PROVIDED DATA
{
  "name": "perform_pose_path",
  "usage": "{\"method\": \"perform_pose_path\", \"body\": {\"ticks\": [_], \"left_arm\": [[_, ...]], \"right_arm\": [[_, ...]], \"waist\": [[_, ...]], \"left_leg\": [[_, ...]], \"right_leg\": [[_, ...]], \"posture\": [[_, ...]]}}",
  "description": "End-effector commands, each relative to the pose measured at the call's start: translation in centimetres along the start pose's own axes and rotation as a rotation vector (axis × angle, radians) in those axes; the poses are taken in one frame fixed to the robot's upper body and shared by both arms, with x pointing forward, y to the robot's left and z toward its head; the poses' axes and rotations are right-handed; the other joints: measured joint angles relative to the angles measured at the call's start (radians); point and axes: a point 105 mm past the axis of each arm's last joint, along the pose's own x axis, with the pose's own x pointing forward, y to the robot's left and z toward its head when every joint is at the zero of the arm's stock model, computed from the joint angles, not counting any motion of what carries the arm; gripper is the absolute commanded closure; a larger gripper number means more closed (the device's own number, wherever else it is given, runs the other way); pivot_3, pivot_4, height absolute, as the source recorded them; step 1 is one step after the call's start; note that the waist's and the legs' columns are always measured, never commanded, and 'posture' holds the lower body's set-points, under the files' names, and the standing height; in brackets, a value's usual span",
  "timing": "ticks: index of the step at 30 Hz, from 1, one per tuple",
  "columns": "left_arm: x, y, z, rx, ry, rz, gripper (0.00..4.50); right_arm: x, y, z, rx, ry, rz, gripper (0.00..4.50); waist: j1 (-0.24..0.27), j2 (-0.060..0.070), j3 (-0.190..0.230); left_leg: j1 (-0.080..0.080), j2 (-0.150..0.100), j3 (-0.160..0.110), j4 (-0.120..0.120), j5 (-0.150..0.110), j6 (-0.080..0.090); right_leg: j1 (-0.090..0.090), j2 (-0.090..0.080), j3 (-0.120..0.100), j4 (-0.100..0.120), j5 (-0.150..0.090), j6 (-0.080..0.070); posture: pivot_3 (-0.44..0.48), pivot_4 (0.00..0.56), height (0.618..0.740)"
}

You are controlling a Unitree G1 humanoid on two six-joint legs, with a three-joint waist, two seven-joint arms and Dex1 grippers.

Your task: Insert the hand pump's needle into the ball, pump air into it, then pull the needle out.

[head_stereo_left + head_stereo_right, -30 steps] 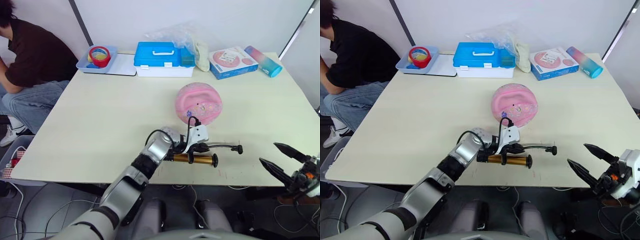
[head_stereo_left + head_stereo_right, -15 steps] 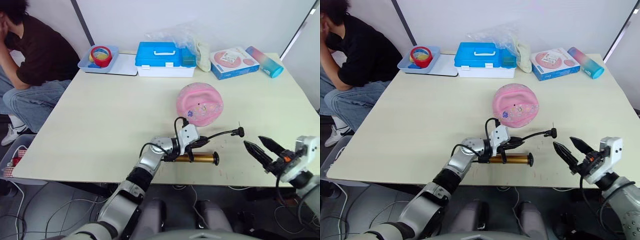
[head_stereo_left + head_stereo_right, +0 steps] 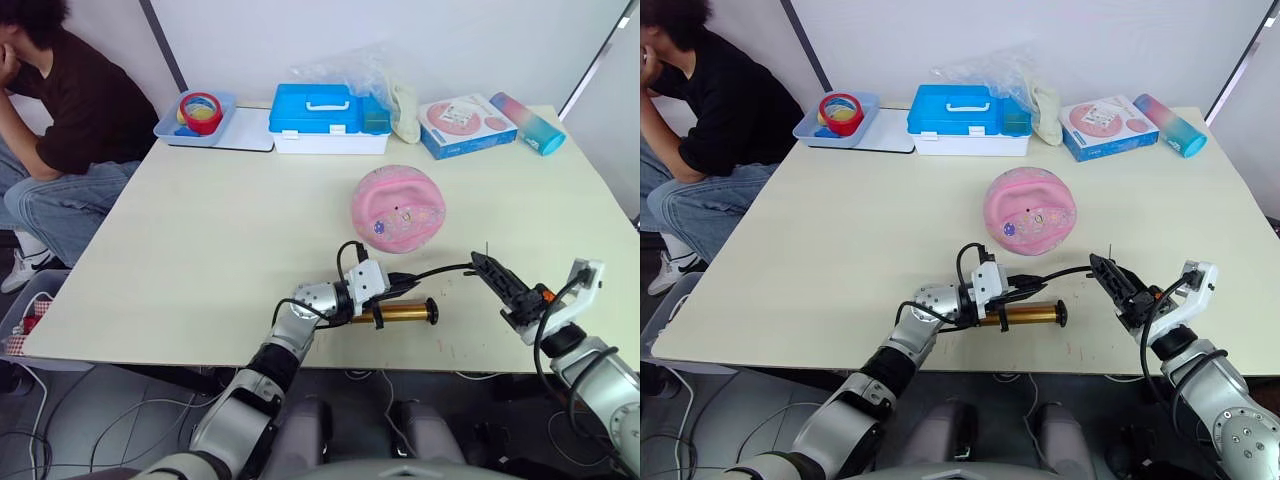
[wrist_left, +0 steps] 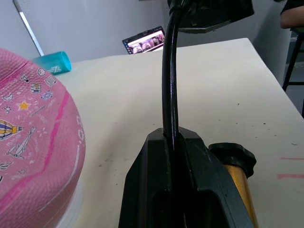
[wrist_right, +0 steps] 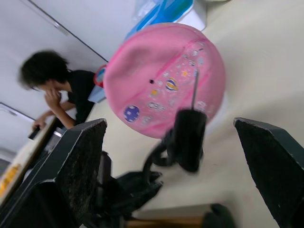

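The left claw (image 3: 385,292) is clenched on the hand pump (image 3: 395,313), lying crosswise on the worktop (image 3: 200,240) in front of the ball (image 3: 397,208). The needle (image 5: 194,89) stands upright between the right claw's (image 3: 495,277) spread fingers.

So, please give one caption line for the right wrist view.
Open right claw flanking the needle fitting, with the pink ball just beyond.
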Motion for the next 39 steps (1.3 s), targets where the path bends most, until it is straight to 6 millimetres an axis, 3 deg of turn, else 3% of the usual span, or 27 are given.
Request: {"method": "perform_pose_path", "body": {"ticks": [1, 8, 11, 14, 18, 22, 26, 27, 32, 33, 39], "left_arm": [[-0.1, 0.1, 0.7, 0.023, -0.041, 0.015, 4.42], [0.0, 0.2, 0.7, 0.011, -0.047, 0.032, 4.42], [-0.1, 0.2, 0.6, 0.009, -0.045, 0.031, 4.5], [-0.2, 0.2, 0.5, 0.009, -0.041, 0.03, 4.5], [-0.3, 0.2, 0.3, 0.006, -0.036, 0.026, 4.5], [-0.4, 0.0, 0.1, -0.007, -0.027, 0.0, 4.5], [-0.7, 0.6, 0.2, -0.046, -0.034, 0.017, 2.94], [-0.8, 0.9, 0.3, -0.043, -0.036, 0.023, 2.83], [-1.4, 1.8, 1.2, -0.031, -0.051, 0.017, 0.25], [-1.6, 2.2, 1.8, -0.027, -0.061, 0.018, 0.02], [-2.5, 5.7, 5.2, -0.059, -0.092, 0.105, 0.02]], "right_arm": [[-0.1, 0.9, 0.0, -0.002, 0.021, 0.034, 0.0], [-0.1, 0.0, -0.3, -0.009, 0.027, 0.013, 0.0], [0.1, -0.4, 0.0, -0.014, 0.013, 0.005, 0.77], [0.1, -0.6, 0.1, -0.017, 0.013, 0.008, 2.46], [0.1, -0.8, 0.1, -0.026, 0.013, 0.002, 4.2], [0.1, -0.8, 0.1, -0.064, 0.022, 0.011, 4.22], [-0.1, -0.5, -0.1, -0.118, 0.055, 0.03, 4.22], [-0.2, -0.3, -0.1, -0.132, 0.059, 0.039, 4.22], [-0.2, 0.3, 0.5, -0.246, 0.075, 0.063, 4.22], [-0.3, 0.5, 0.7, -0.293, 0.085, 0.074, 4.22], [-0.5, 1.3, 1.2, -0.489, 0.151, 0.103, 4.22]], "waist": [[0.001, 0.0, 0.0], [0.0, 0.0, 0.0], [0.0, 0.0, 0.0], [0.0, 0.0, 0.0], [0.0, 0.0, 0.0], [0.0, 0.0, 0.0], [0.0, 0.0, 0.0], [0.0, 0.0, 0.0], [0.0, 0.0, 0.0], [0.0, 0.0, 0.0], [0.0, 0.0, 0.0]], "left_leg": [[0.0, 0.0, 0.0, 0.0, 0.0, 0.0], [0.0, 0.0, 0.0, 0.0, 0.0, 0.0], [0.0, 0.0, 0.0, 0.0, 0.0, 0.0], [0.0, 0.0, 0.0, 0.0, 0.0, 0.0], [0.0, 0.0, 0.0, 0.0, 0.0, 0.0], [0.0, 0.0, 0.0, 0.0, 0.0, 0.0], [0.0, 0.0, 0.0, 0.0, 0.0, 0.0], [0.0, 0.0, 0.0, 0.0, 0.0, 0.0], [0.0, 0.0, 0.0, 0.0, 0.0, 0.0], [0.0, 0.0, 0.0, 0.0, 0.0, 0.0], [0.0, 0.0, -0.001, 0.0, 0.0, 0.0]], "right_leg": [[0.0, 0.0, 0.0, 0.0, 0.0, 0.0], [0.0, 0.0, 0.0, 0.0, 0.0, 0.0], [0.0, 0.0, 0.0, 0.0, 0.0, 0.0], [0.0, 0.0, 0.0, 0.0, 0.0, 0.0], [0.0, 0.0, 0.0, 0.0, 0.0, 0.0], [0.0, 0.0, 0.0, 0.0, 0.0, 0.0], [0.0, 0.001, 0.0, 0.0, 0.0, 0.0], [0.0, 0.001, 0.0, 0.0, 0.0, 0.0], [0.0, 0.001, 0.0, 0.0, 0.0, 0.0], [0.0, 0.001, 0.0, 0.0, 0.0, 0.0], [0.0, 0.001, 0.0, 0.0, 0.0, 0.0]], "posture": [[0.0, 0.15, 0.74], [0.0, 0.15, 0.74], [0.0, 0.15, 0.74], [0.0, 0.15, 0.74], [0.0, 0.15, 0.74], [0.0, 0.15, 0.74], [0.0, 0.15, 0.74], [0.0, 0.15, 0.74], [0.0, 0.15, 0.74], [0.0, 0.15, 0.74], [0.0, 0.15, 0.74]]}}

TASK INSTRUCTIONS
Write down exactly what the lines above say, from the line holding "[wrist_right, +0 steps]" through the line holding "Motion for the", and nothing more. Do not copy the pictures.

RESPONSE AREA
[wrist_right, +0 steps] 

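The left claw (image 3: 385,292) is clenched on the hand pump (image 3: 395,313), lying crosswise on the worktop (image 3: 200,240) in front of the ball (image 3: 397,208). The needle (image 5: 194,89) stands upright between the right claw's (image 3: 495,277) spread fingers.

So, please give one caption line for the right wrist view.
Open right claw flanking the needle fitting, with the pink ball just beyond.
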Motion for the next 39 steps (1.3 s), targets where the path bends most, until it is straight to 6 millimetres an axis, 3 deg of turn, else 3% of the usual span, or 27 are given.

That concludes the exercise.